Work required
Everything in the listing must be repeated word for word.

Material provided
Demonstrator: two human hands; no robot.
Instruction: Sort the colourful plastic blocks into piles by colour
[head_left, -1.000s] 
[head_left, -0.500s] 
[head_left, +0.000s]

Answer space
Demonstrator: two human hands; no robot.
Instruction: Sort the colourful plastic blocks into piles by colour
[head_left, -1.000s] 
[head_left, -0.500s] 
[head_left, +0.000s]

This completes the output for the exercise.